Bu çark, sadece bireyleri değil, insanlığın tamamını köleleştirdi. Bir yanda en temel ihtiyacı olan suya, ekmeğe ve barınağa ulaşamayan milyarlar; diğer yanda tüketim fazlasını çöpe atan, yeni mallar için eskiyi değersizleştiren bir kesim… Dünyanın bir tarafı obeziteyle, diğer tarafı açlıkla mücadele ediyor. Bu küresel tablo, insanlığın vicdanını felç eden bir çelişkidir.

İşte bu hal vicdanların kabul edemeyeceği bir durumdur. Çaresi ise yeni bir yol arayışına girmekten ziyade, daha önce denenmiş ve başarılı olmuş İslam ilke ve öğretilerini yeniden hayata geçirmek olacaktır. Bu ilke ile insan nesne olma durumundan kurtulacak ve yeniden hayatının öznesi olacaktır. Ayrıca AVM’lerde kaybettiği düşünme sıfatını da Kur’an’ın ışığında tekrar bulacaktır.

Kur’an açıkça buyurur: “Yiyiniz, içiniz fakat israf etmeyiniz. Çünkü Allah israf edenleri sevmez.” (A’râf, 31). Bu sadece mutfak alışkanlıklarıyla ilgili bir öğüt değil, tüm bir hayat düzenine yön veren evrensel bir ilkedir. Hz. Peygamber de "Komşusu açken tok olarak yatan kimse bizden değildir." (Hâkim, Müstedrek, 4/183, h. no: 7307) buyurarak bugünün küresel dengesizliğini asırlar öncesinden işaret etmiştir. Bir yerde insanlar açlıktan ölürken, başka yerde sofraların çöpe gitmesi sadece bireysel bir sorumsuzluk değil; küresel bir sistemin çürümüşlüğüdür.

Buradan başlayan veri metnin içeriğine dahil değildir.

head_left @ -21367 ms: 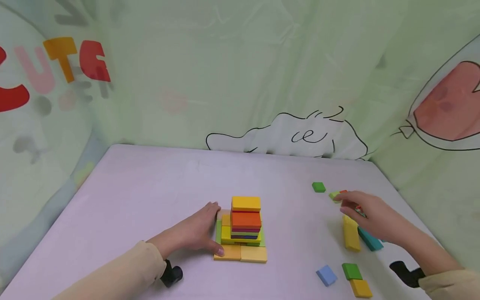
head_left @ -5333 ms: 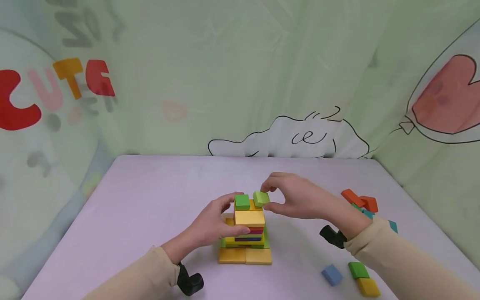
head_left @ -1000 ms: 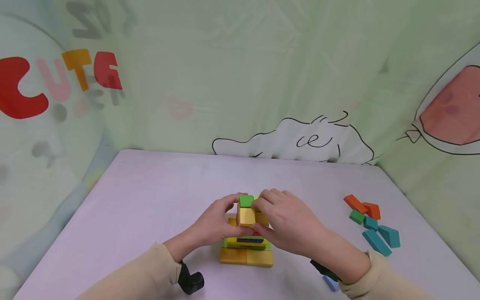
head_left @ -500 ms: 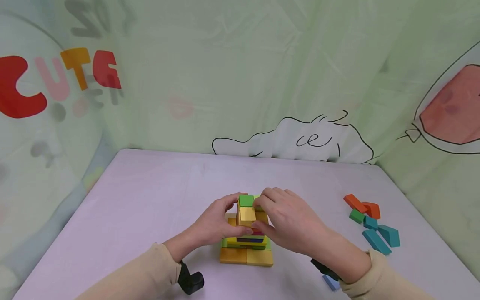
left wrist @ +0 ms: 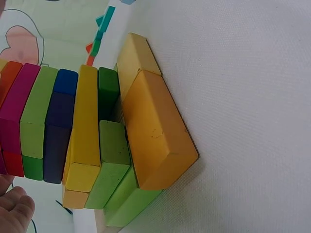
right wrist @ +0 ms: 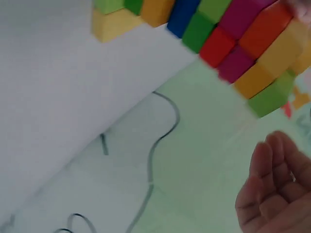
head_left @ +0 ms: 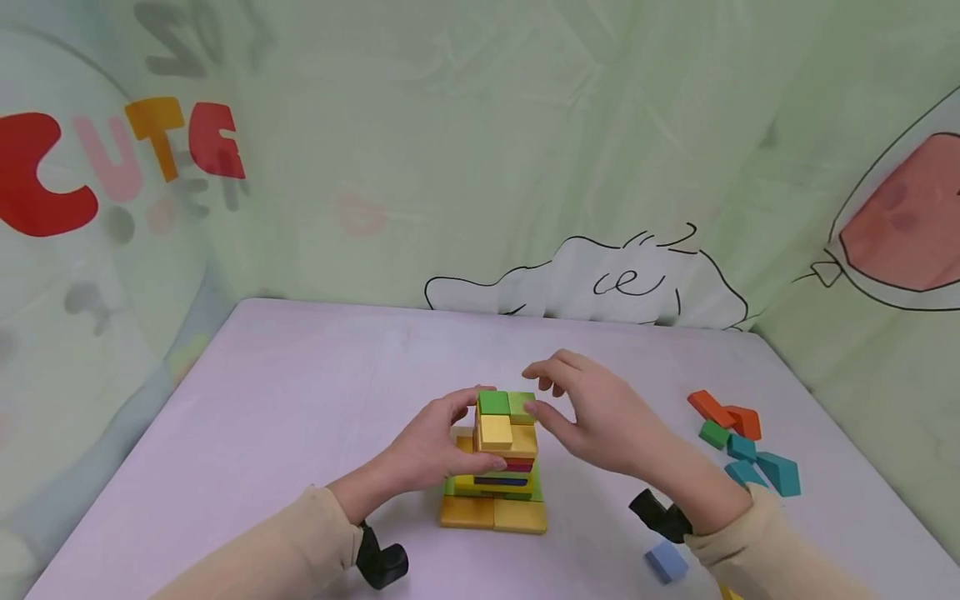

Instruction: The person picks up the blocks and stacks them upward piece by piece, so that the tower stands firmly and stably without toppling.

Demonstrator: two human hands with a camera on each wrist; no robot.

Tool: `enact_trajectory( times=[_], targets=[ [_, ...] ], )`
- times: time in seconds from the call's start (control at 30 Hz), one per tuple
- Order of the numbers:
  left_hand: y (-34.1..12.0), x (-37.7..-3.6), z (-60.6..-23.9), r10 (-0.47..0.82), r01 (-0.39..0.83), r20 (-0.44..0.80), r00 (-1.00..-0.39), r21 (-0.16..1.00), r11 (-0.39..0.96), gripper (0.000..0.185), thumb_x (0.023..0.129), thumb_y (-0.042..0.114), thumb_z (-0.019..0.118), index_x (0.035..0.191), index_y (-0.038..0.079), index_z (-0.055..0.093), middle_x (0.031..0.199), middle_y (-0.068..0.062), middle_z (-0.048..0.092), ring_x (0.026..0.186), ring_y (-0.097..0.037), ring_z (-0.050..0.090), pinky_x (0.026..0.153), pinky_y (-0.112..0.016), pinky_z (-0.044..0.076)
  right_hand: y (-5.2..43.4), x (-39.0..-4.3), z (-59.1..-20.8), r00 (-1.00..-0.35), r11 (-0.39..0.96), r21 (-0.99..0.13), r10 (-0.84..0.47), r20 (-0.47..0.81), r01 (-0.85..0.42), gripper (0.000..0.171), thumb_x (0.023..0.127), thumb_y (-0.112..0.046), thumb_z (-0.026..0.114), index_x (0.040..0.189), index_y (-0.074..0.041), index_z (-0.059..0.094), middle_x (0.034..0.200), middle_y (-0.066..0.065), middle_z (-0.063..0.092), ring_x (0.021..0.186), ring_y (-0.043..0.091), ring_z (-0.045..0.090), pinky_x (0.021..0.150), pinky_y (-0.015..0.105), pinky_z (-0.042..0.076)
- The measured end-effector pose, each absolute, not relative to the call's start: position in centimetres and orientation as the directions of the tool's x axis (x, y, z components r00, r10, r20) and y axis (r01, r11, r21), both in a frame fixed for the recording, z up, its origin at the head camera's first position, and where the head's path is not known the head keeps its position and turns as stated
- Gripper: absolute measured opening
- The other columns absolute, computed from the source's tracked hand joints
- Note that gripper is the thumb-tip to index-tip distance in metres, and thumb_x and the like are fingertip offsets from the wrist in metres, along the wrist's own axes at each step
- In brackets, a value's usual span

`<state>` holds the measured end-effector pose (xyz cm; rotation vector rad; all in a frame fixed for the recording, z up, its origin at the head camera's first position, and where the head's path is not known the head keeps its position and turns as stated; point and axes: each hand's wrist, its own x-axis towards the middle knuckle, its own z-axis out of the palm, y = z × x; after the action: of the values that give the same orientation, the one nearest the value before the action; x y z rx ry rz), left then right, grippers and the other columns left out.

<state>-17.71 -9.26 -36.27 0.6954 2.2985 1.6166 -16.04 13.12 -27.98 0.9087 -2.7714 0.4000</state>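
A tower of coloured wooden blocks (head_left: pixel 504 481) stands at the middle of the table on a base of flat yellow and green pieces. Its top carries a green block (head_left: pixel 493 403), a light green block (head_left: pixel 522 407) and, in front, a small yellow block (head_left: pixel 496 432). My left hand (head_left: pixel 431 437) holds the tower's upper part from the left, thumb across the front and fingers behind. Just right of the top is my right hand (head_left: pixel 600 417), its fingers loosely bent with nothing between them; the thumb tip is by the light green block. The right wrist view shows those fingers (right wrist: pixel 272 174) apart from the blocks.
On the right lie orange blocks (head_left: pixel 708 406), a green block (head_left: pixel 714 433) and teal blocks (head_left: pixel 780 473). A blue block (head_left: pixel 666 562) lies nearer the front, with a yellow block (head_left: pixel 729 592) partly hidden by the right sleeve. A printed curtain (head_left: pixel 480 167) encloses the table.
Earlier my right hand brought the light green block to the top; a small yellow block now sits in front there. In the last half second that hand has drawn off right, while my left stays.
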Motion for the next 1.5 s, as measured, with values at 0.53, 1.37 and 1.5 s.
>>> enact_trajectory(
  times=[0.53, 1.37, 1.5],
  targets=[
    [-9.2, -17.7, -36.3, 0.506, 0.232, 0.061, -0.861, 0.93, 0.284, 0.066, 0.083, 0.019, 0.086, 0.142, 0.01, 0.056, 0.157, -0.008, 0.05, 0.149, -0.034, 0.04, 0.124, -0.055, 0.033, 14.9, -18.0, -28.7, -0.809, 0.72, -0.412, -0.583, 0.077, -0.558, 0.027, 0.095, -0.026, 0.074, 0.117, -0.012, 0.072, 0.105, -0.005, 0.068, 0.097, 0.012, 0.058, 0.081, 0.029, 0.055],
    [-9.1, -17.6, -36.1, 0.505, 0.227, 0.054, -0.861, 0.93, 0.288, 0.067, 0.083, 0.018, 0.086, 0.143, 0.01, 0.056, 0.156, -0.008, 0.05, 0.149, -0.036, 0.04, 0.124, -0.057, 0.032, 14.9, -17.8, -28.8, -0.811, 0.721, -0.421, -0.581, 0.065, -0.55, 0.028, 0.096, -0.027, 0.073, 0.119, -0.011, 0.07, 0.104, -0.006, 0.067, 0.098, 0.012, 0.059, 0.081, 0.028, 0.055],
    [-9.1, -17.6, -36.1, 0.504, 0.231, 0.056, -0.862, 0.928, 0.291, 0.068, 0.084, 0.019, 0.086, 0.144, 0.009, 0.055, 0.155, -0.009, 0.051, 0.149, -0.038, 0.04, 0.123, -0.058, 0.032, 14.9, -17.7, -28.8, -0.815, 0.724, -0.424, -0.577, 0.06, -0.544, 0.029, 0.096, -0.027, 0.073, 0.12, -0.01, 0.07, 0.105, -0.003, 0.068, 0.099, 0.016, 0.06, 0.082, 0.029, 0.055]
  ],
)
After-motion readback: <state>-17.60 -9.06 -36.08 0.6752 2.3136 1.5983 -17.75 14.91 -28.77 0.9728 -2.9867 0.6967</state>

İslam’ın sunduğu düzen, sadece bireyin değil toplumların da kurtuluş yoludur. Bu düzen, nimeti sınırsız hırslara değil, adaletli paylaşıma konu eder. Sadece bugünün insanını değil, gelecek nesilleri de korur. Kur’an’ın “Yeryüzünde fesat çıkarmayın” (Bakara, 11) buyruğu, bugün ekolojik krizlerden ekonomik uçurumlara kadar tüm insanlığa verilmiş evrensel bir ikazdır.

Kapitalizmin ürettiği sahte ihtiyaçlara boyun eğmek, sadece ekonomiyi değil, insanlığın varlığını da tehdit ediyor. Tüketim çılgınlığı devam ederse, bu dünya ne insanı ne de insanlığın geleceğini taşıyabilir. Kurtuluş, İslam’ın evrensel ölçülülük, adalet ve paylaşım ilkelerini yeniden diriltmekle mümkündür.

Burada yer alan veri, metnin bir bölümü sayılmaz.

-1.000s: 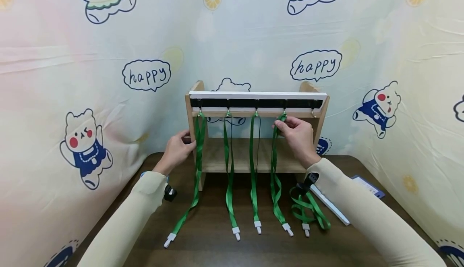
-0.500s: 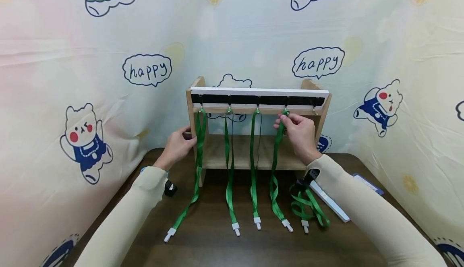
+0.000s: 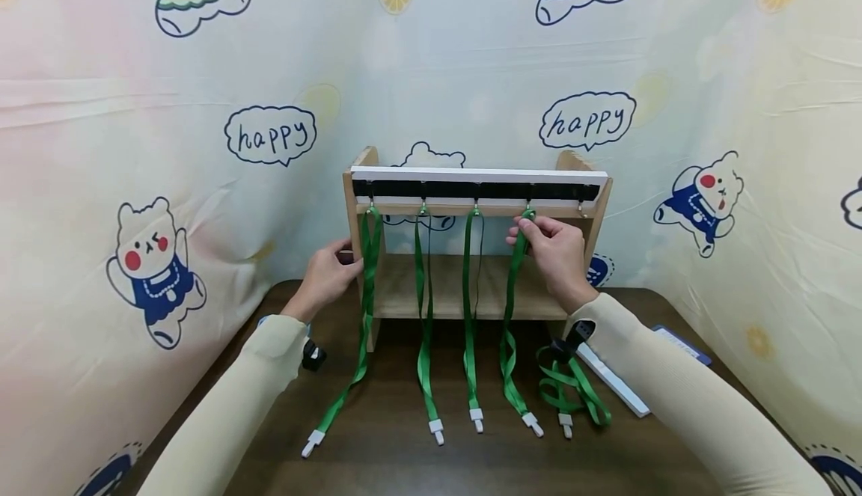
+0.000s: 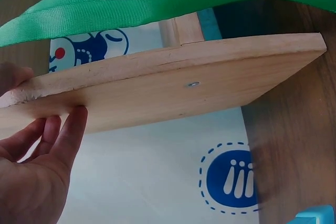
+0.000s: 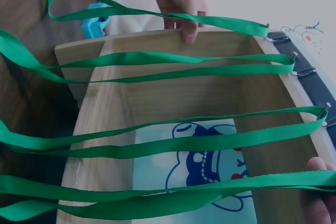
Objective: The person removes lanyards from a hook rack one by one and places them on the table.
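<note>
Four green lanyards (image 3: 423, 309) hang from the wooden rack (image 3: 586, 215). Right hand (image 3: 554, 253) pinches the fourth lanyard (image 3: 512, 309) at its hook; left hand (image 3: 328, 275) grips the rack's left side panel.

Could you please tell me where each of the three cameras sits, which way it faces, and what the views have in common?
Head: worn on the head, facing forward and down at the wooden rack; both sleeves, left hand and right hand show.
Left wrist: faces the rack's side panel; the left hand grips it.
Right wrist: faces across the rack at the green lanyards; a right fingertip shows.
Shared: rack and lanyards appear in all three.
</note>
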Available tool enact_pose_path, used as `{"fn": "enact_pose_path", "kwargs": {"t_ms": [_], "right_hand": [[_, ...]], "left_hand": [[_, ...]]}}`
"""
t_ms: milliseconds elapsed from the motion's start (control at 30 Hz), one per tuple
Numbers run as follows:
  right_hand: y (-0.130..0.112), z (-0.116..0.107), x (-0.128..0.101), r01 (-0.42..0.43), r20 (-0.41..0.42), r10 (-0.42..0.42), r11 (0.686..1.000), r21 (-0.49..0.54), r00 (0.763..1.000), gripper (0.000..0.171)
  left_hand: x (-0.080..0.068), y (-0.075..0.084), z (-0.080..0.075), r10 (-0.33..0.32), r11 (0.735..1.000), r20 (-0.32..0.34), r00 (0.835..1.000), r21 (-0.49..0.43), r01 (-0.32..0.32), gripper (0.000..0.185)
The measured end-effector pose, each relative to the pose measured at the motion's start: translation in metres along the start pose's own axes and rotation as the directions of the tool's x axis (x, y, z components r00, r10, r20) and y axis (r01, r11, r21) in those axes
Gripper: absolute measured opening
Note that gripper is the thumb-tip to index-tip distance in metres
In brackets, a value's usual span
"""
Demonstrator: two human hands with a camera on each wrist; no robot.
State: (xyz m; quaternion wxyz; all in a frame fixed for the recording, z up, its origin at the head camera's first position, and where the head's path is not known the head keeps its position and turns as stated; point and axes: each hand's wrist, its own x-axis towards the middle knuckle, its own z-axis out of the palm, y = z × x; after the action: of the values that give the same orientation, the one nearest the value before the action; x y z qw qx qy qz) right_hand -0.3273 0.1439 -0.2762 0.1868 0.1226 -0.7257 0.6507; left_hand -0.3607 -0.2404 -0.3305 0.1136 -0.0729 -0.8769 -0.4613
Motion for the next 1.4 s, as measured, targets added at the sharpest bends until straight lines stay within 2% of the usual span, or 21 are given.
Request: {"fn": "enact_pose_path", "kwargs": {"t_ms": [500, 767, 1400], "right_hand": [[-0.004, -0.006, -0.012, 0.059, 0.014, -0.06, 0.995, 0.084, 0.998, 0.038], [0.002, -0.013, -0.023, 0.03, 0.038, -0.033, 0.995, 0.093, 0.999, 0.039], [0.012, -0.028, -0.051, 0.047, 0.041, -0.056, 0.981, 0.186, 0.998, 0.031]], "left_hand": [[0.0, 0.0, 0.001, -0.005, 1.0, -0.001, 1.0, -0.006, 0.005, 0.058], [-0.001, 0.0, 0.001, 0.002, 1.0, -0.002, 1.0, -0.004, -0.002, 0.057], [-0.002, 0.003, 0.0, -0.024, 1.0, 0.008, 1.0, -0.001, 0.024, 0.055]]}}
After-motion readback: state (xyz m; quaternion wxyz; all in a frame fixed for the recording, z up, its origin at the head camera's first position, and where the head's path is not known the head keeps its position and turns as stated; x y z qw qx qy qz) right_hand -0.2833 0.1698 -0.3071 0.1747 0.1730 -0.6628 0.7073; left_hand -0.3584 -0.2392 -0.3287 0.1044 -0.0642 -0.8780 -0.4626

Bugün bize düşen görev, küresel çöküşün parçası olmak değil; Kur’an ve sünnetin ışığında, insanlığı yeniden dengeye taşıyacak bir kurtuluş yoluna yönelmektir.

Allah bizi Kur’an’ın nurundan, Peygamber’in yolundan, selef-i salihinin izinden ayırmasın.

Yunus İNCİ

Yunus İNCİ

Eğil İlçe Vaizi

Diğer Yazıları...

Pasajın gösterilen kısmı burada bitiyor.